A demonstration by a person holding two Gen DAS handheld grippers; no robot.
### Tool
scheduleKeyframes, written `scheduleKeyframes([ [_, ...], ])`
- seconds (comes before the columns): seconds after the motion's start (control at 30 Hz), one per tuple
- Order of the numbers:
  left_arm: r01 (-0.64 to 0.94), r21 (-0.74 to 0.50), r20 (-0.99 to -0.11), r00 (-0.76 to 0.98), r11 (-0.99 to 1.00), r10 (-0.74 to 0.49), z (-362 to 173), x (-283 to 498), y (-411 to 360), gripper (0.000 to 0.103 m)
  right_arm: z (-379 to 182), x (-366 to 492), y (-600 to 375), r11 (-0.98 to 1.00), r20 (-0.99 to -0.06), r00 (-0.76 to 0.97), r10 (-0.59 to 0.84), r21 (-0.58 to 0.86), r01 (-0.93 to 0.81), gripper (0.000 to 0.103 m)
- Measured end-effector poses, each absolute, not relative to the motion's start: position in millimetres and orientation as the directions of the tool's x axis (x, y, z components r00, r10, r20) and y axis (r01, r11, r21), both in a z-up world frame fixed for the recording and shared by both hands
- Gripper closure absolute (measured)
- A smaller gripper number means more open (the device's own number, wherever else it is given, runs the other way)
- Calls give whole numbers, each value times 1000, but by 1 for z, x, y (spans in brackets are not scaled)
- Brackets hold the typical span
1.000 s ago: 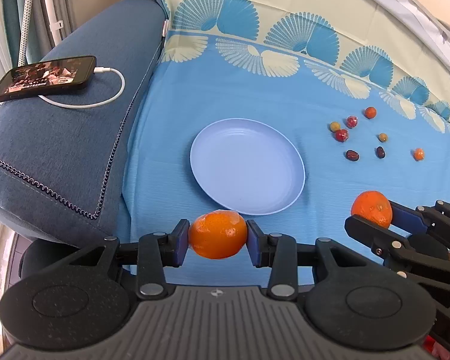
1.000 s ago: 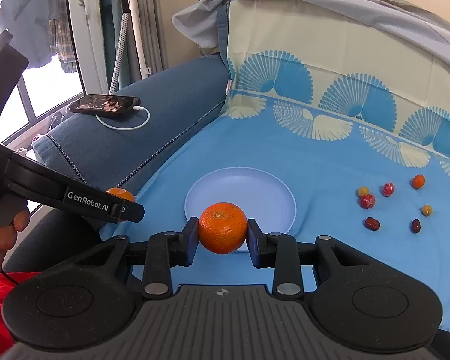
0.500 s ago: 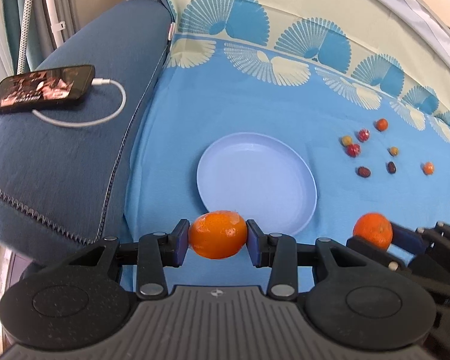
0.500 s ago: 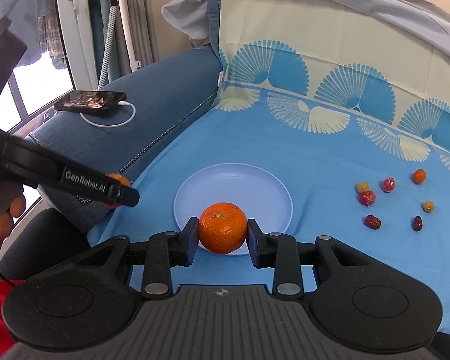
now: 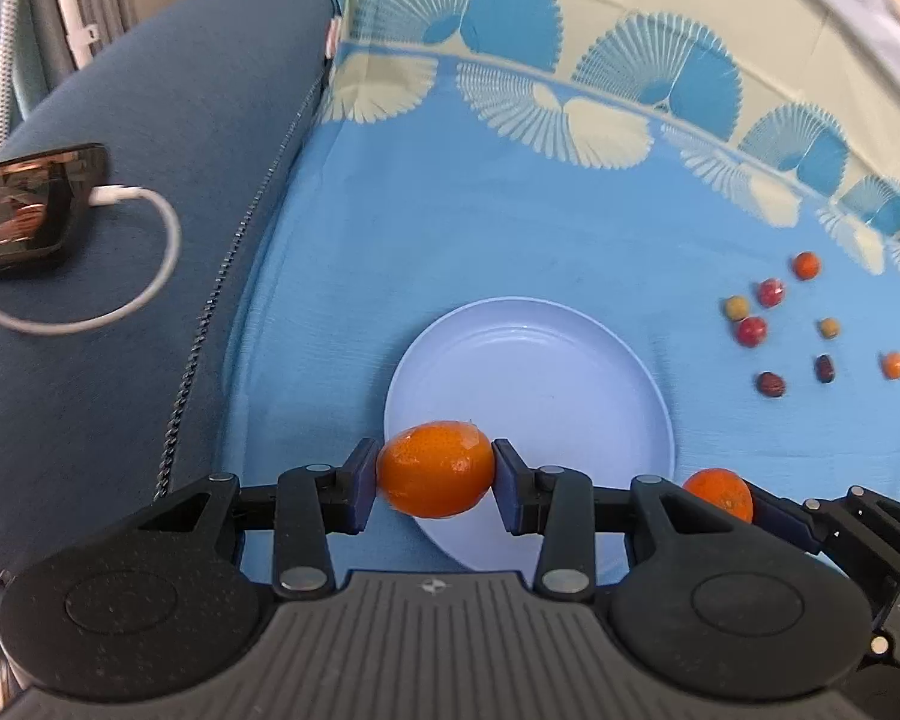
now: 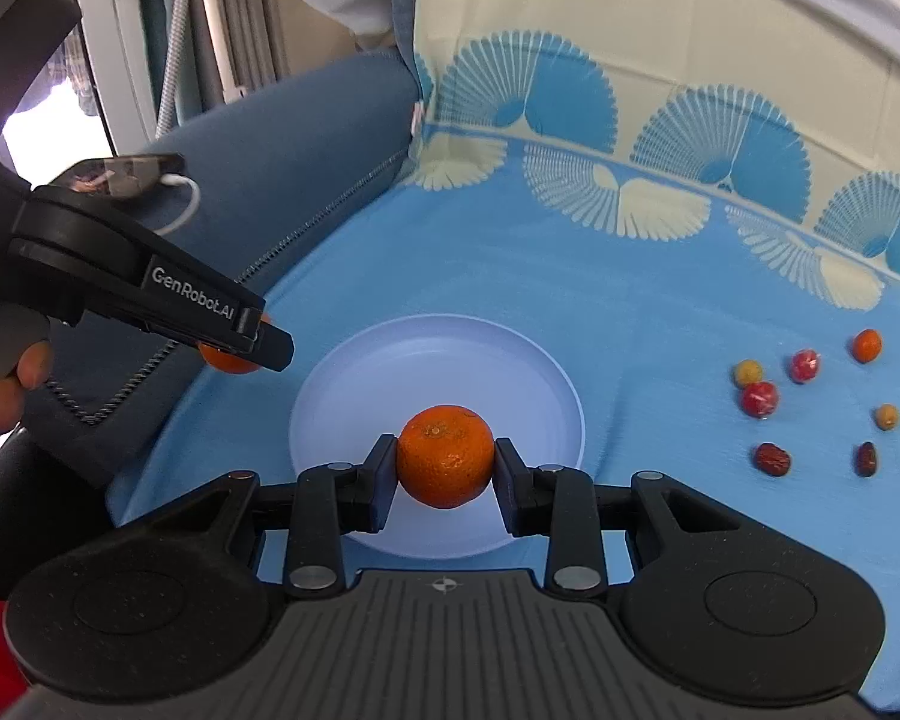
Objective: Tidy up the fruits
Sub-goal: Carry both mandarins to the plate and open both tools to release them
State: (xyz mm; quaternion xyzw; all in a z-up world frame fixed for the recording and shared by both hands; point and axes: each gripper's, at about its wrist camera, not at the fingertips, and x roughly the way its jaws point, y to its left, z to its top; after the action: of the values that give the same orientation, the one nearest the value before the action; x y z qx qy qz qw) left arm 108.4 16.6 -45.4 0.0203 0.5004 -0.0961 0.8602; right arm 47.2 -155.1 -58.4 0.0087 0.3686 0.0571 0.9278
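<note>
My left gripper [image 5: 435, 475] is shut on an orange tangerine [image 5: 433, 468], held over the near left rim of the pale blue plate [image 5: 546, 378]. My right gripper [image 6: 445, 468] is shut on a second tangerine [image 6: 445, 455], held over the near part of the same plate [image 6: 450, 354]. The right gripper's tangerine [image 5: 720, 493] also shows in the left wrist view at lower right. The left gripper's tangerine [image 6: 228, 360] shows partly behind its finger in the right wrist view. The plate is empty.
Several small red, orange, yellow and dark fruits [image 5: 771, 324] lie on the blue cloth right of the plate, and show in the right wrist view [image 6: 804, 402] too. A phone [image 5: 24, 210] with a white cable rests on the blue sofa arm [image 5: 120, 360] at left.
Both grippers moved forward toward the plate with their tangerines; the plate now lies closer and partly under both fruits.
</note>
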Motion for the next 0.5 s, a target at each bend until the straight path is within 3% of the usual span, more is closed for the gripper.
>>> scheduleKeyframes([
  [0.43,270,6,-918,384,963,-101,-109,152,-20,59,-117,96,-169,994,-774,626,92,32,-106,67],
  [0.5,280,10,-910,401,960,-108,-109,154,-22,49,-120,103,-169,993,-778,622,93,28,-112,66],
])
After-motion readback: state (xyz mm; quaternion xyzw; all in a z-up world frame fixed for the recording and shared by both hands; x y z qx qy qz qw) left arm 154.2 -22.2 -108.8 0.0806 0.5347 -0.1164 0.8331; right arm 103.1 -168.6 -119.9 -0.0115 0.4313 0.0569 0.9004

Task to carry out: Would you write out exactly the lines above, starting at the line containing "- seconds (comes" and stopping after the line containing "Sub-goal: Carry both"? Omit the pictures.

Response box:
- seconds (comes before the columns): seconds after the motion's start (control at 30 Hz), one per tuple
- Order of the numbers:
  left_arm: r01 (-0.64 to 0.94), r21 (-0.74 to 0.50), r20 (-0.99 to -0.11), r00 (-0.76 to 0.98), r11 (-0.99 to 1.00), r10 (-0.74 to 0.49), z (-362 to 173), x (-283 to 498), y (-411 to 360), gripper (0.000 to 0.103 m)
  right_arm: z (-379 to 182), x (-366 to 492), y (-600 to 375), r11 (-0.98 to 1.00), r20 (-0.99 to -0.06), r00 (-0.76 to 0.97), r10 (-0.59 to 0.84), r21 (-0.58 to 0.86), r01 (-0.93 to 0.81), gripper (0.000 to 0.103 m)
- Measured end-effector poses, each absolute, not relative to the motion's start: position in millimetres and orientation as the directions of the tool's x axis (x, y, z components r00, r10, r20) and y axis (r01, r11, r21), both in a z-up world frame fixed for the recording and shared by both hands
- Gripper closure absolute (measured)
- A smaller gripper number means more open (the device's own number, wherever else it is given, runs the other way)
- Calls give whole numbers, each value times 1000, but by 1 for z, x, y (spans in brackets are not scaled)
- Brackets hold the typical span
1.000 s ago: 
1.000 s ago: 
0.500 s ago: 
0.500 s ago: 
now: 
now: 
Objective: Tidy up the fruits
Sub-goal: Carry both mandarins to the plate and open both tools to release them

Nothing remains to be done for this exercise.